Word for word, copy the entire listing.

=== Begin Enclosure ===

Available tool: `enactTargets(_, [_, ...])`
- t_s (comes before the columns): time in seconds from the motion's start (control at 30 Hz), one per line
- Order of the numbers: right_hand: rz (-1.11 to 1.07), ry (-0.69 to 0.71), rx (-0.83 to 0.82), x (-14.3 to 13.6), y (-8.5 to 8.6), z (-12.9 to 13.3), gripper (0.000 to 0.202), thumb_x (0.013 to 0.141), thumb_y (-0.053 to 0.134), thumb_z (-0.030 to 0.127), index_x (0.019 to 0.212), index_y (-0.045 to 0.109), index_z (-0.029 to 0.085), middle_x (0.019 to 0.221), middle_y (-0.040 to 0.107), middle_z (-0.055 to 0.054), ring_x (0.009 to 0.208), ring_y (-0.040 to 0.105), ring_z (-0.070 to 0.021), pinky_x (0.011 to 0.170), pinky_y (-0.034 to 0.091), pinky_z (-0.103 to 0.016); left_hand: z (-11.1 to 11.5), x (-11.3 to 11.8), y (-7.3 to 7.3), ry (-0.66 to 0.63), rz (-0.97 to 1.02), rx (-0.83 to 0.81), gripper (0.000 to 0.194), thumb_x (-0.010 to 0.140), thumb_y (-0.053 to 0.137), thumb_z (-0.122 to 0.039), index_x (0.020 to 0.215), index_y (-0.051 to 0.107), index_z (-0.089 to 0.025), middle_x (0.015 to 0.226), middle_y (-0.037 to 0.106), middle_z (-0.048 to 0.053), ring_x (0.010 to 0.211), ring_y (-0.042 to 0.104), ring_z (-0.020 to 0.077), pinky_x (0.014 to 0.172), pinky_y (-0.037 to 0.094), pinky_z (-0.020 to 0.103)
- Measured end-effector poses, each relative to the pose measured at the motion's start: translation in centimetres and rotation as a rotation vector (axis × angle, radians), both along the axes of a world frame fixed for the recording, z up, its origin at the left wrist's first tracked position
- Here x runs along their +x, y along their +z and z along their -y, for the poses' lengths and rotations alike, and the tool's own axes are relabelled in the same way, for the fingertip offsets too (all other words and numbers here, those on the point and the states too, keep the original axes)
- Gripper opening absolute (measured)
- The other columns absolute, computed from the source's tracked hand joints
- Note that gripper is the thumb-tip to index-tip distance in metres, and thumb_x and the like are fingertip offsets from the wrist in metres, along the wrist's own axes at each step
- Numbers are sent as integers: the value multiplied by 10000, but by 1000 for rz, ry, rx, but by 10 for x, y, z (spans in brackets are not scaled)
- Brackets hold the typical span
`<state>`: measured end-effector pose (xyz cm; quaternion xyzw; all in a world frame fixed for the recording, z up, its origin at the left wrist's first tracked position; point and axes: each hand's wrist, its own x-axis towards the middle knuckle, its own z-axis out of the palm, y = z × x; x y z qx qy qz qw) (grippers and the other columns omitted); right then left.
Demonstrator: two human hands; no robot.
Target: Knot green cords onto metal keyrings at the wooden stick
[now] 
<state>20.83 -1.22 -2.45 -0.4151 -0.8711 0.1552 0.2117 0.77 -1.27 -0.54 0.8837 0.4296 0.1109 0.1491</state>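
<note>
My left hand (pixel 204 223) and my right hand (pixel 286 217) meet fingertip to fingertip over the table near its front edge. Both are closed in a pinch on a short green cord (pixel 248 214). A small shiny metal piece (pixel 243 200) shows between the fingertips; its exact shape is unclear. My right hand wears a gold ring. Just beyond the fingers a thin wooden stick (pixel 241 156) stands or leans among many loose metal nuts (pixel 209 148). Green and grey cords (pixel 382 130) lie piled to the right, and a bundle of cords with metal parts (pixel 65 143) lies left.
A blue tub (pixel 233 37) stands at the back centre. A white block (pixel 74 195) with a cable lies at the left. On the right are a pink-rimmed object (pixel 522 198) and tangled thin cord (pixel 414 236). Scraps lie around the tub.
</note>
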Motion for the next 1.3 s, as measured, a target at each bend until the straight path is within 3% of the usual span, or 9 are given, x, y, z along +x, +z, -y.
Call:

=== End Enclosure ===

» Answer to this exercise:
Available tool: `enactTargets(_, [_, ...])`
- t_s (comes before the columns): time in seconds from the motion's start (control at 30 Hz), one per line
- Order of the numbers: right_hand: rz (-1.11 to 1.07), ry (-0.69 to 0.71), rx (-0.83 to 0.82), x (-14.3 to 13.6), y (-8.5 to 8.6), z (-12.9 to 13.3), gripper (0.000 to 0.202), thumb_x (0.013 to 0.141), thumb_y (-0.053 to 0.134), thumb_z (-0.030 to 0.127), index_x (0.019 to 0.212), index_y (-0.045 to 0.109), index_z (-0.029 to 0.085), middle_x (0.019 to 0.221), middle_y (-0.040 to 0.107), middle_z (-0.055 to 0.054), ring_x (0.009 to 0.208), ring_y (-0.040 to 0.105), ring_z (-0.070 to 0.021), pinky_x (0.011 to 0.170), pinky_y (-0.034 to 0.091), pinky_z (-0.103 to 0.016); left_hand: z (-11.1 to 11.5), x (-11.3 to 11.8), y (-7.3 to 7.3), ry (-0.66 to 0.63), rz (-0.97 to 1.02), rx (-0.83 to 0.81), gripper (0.000 to 0.194), thumb_x (-0.010 to 0.140), thumb_y (-0.053 to 0.137), thumb_z (-0.122 to 0.039), index_x (0.020 to 0.215), index_y (-0.051 to 0.107), index_z (-0.089 to 0.025), middle_x (0.015 to 0.226), middle_y (-0.037 to 0.106), middle_z (-0.048 to 0.053), ring_x (0.010 to 0.211), ring_y (-0.042 to 0.104), ring_z (-0.020 to 0.077), pinky_x (0.014 to 0.172), pinky_y (-0.037 to 0.094), pinky_z (-0.020 to 0.103)
- Measured end-effector poses, each relative to the pose measured at the motion's start: translation in centimetres and rotation as a rotation vector (axis × angle, radians), both along the axes of a world frame fixed for the recording, z up, its origin at the left wrist's first tracked position
- Here x runs along their +x, y along their +z and z along their -y, for the poses' lengths and rotations alike, and the tool's own axes are relabelled in the same way, for the fingertip offsets too (all other words and numbers here, those on the point and the states too, keep the original axes)
- Gripper opening absolute (measured)
- The other columns absolute, computed from the source's tracked hand joints
- Note that gripper is the thumb-tip to index-tip distance in metres, and thumb_x and the like are fingertip offsets from the wrist in metres, along the wrist's own axes at each step
- Numbers are sent as integers: the value multiplied by 10000, but by 1000 for rz, ry, rx, but by 10 for x, y, z (spans in brackets are not scaled)
- Brackets hold the typical span
`<state>`: measured end-effector pose (xyz cm; quaternion xyzw; all in a world frame fixed for the recording, z up, its origin at the left wrist's first tracked position; point and axes: each hand's wrist, its own x-axis towards the middle knuckle, its own z-axis out of the palm, y = z × x; x y z qx qy qz qw) (grippers and the other columns omitted); right then left.
Demonstrator: two human hands; no robot.
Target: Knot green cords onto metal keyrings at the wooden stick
[now] 
<state>20.83 -1.22 -2.45 -0.4151 -0.8711 0.1552 0.2117 0.77 -1.27 -0.54 0.8837 0.4296 0.1109 0.1491</state>
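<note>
My left hand (pixel 204 223) and my right hand (pixel 286 217) meet fingertip to fingertip over the table near its front edge. Both are closed in a pinch on a short green cord (pixel 248 214). A small shiny metal piece (pixel 243 200) shows between the fingertips; its exact shape is unclear. My right hand wears a gold ring. Just beyond the fingers a thin wooden stick (pixel 241 156) stands or leans among many loose metal nuts (pixel 209 148). Green and grey cords (pixel 382 130) lie piled to the right, and a bundle of cords with metal parts (pixel 65 143) lies left.
A blue tub (pixel 233 37) stands at the back centre. A white block (pixel 74 195) with a cable lies at the left. On the right are a pink-rimmed object (pixel 522 198) and tangled thin cord (pixel 414 236). Scraps lie around the tub.
</note>
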Motion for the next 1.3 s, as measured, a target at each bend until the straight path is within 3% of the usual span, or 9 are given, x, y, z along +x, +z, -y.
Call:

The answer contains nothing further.